I have a background in mortgage lending and have been the Director of Housing Services for a non-profit housing counseling agency since 1996. I have helped hundreds of low-income people become homeowners. The people I helped have usually gotten FHA loans and had to meet standard underwriting guidelines. The help I provided was getting them eligible for the loans. I taught them money management skills, helped them repair and improve their credit and educated them to be good consumers. They often did get down payment assistance, but otherwise met the same underwriting guidelines as everyone else who got good loans.

Below is a condensed version of a speech given by Federal Reserve Board Governor Randall S. Kroszner at the Confronting Concentrated Poverty Policy Forum of the Board of Governors of the Federal Reserve System in Washington, D.C. on December 3, 2008.

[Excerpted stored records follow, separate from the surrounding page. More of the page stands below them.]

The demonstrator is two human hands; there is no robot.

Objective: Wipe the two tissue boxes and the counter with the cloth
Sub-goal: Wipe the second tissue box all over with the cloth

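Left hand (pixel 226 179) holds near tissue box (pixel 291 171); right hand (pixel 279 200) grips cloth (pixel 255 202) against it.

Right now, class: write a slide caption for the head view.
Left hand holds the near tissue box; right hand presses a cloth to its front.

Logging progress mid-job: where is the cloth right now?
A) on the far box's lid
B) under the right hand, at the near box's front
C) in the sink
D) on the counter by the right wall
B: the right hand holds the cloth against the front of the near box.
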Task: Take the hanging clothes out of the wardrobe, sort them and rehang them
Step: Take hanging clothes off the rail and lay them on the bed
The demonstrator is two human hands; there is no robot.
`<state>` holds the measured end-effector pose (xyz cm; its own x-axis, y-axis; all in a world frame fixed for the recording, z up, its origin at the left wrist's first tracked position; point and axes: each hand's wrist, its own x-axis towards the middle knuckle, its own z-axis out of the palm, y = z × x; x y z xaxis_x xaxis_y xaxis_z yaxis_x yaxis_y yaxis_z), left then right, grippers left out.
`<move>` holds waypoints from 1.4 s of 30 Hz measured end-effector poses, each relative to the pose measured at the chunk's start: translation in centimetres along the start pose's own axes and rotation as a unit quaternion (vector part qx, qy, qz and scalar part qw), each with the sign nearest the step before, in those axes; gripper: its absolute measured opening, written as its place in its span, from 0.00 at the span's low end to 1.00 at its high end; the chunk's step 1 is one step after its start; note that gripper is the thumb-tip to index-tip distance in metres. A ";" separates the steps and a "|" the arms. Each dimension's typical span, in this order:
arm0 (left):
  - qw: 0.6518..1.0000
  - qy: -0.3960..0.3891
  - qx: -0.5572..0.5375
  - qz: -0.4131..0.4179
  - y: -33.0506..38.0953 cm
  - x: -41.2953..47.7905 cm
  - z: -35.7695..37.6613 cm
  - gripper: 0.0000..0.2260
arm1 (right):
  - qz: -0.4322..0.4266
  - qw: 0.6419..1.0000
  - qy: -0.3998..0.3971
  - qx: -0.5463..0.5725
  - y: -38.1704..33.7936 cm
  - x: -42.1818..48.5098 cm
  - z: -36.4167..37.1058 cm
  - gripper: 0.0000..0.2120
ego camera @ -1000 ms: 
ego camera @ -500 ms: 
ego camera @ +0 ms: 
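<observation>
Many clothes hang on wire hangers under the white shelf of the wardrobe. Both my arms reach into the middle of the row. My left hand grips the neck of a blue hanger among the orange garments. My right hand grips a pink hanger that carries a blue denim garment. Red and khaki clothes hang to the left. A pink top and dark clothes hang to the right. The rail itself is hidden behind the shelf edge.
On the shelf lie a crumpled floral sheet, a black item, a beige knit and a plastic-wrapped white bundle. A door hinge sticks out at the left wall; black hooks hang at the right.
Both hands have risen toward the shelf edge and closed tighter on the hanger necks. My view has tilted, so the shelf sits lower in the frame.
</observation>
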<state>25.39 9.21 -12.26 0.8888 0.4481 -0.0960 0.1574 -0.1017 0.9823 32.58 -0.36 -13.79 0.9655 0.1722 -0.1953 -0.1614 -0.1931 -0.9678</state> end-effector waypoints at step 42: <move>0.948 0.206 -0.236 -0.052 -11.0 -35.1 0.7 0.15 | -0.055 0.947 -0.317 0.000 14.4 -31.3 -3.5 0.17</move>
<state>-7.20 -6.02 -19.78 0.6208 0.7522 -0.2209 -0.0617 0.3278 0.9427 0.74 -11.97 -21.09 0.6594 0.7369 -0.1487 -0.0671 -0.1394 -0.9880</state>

Before becoming a member of the Federal Reserve Board, Dr. Kroszner was Professor of Economics at the Graduate School of Business of the University of Chicago from 1999 to 2006. He was also Assistant Professor (1990-1994) and Associate Professor (1994-1999) at the University. Dr. Kroszner was Director of the George J. Stigler Center for the Study of the Economy and the State and editor of the Journal of Law & Economics. He was a visiting scholar at the American Enterprise Institute, a research associate at the National Bureau of Economic Research, and a director at the National Association for Business Economics. Dr. Kroszner also was a member of the Federal Economic Statistics Advisory Committee at the Bureau of Labor Statistics in the Department of Labor.

You will note that Dr. Kroszner is well credentialed including an association with AEI, a free market think tank. I think Dr. Kroszner’s evaluation is a more accurate portrayal of the roll of the CRA in the current crisis than what we are hearing from many conservative columnist.

The Community Reinvestment Act and the Recent Mortgage Crisis
By Randall S. Kroszner

Some critics of the CRA contend that by encouraging banking institutions to help meet the credit needs of lower-income borrowers and areas, the law pushed banking institutions to undertake high-risk mortgage lending. We have not yet seen empirical evidence to support these claims, nor has it been our experience in implementing the law over the past 30 years that the CRA has contributed to the erosion of safe and sound lending practices. The findings of a recent analysis of mortgage-related data by Federal Reserve staff runs counter to the charge that the CRA was at the root of, or otherwise contributed in any substantive way, to the current subprime crisis.

In the 1970s, when banking was still a local enterprise, the Congress enacted the CRA. The act required the banking regulators to encourage insured depository institutions--that is, commercial banks and thrifts--to help meet the credit needs of their entire community, including low- and moderate-income areas. The CRA does not stipulate minimum targets or goals for lending, investments, or services. Rather, the law provides incentives for financial institutions to help meet the credit needs of lower-income people and areas, consistent with safe and sound banking practices, and commensurately provides them favorable CRA consideration for those activities. By requiring regulators to make CRA performance ratings and evaluations public and to consider those ratings when reviewing applications for mergers, acquisitions, and branches, the Congress created an unusual set of incentives to promote interaction between lenders and community organizations.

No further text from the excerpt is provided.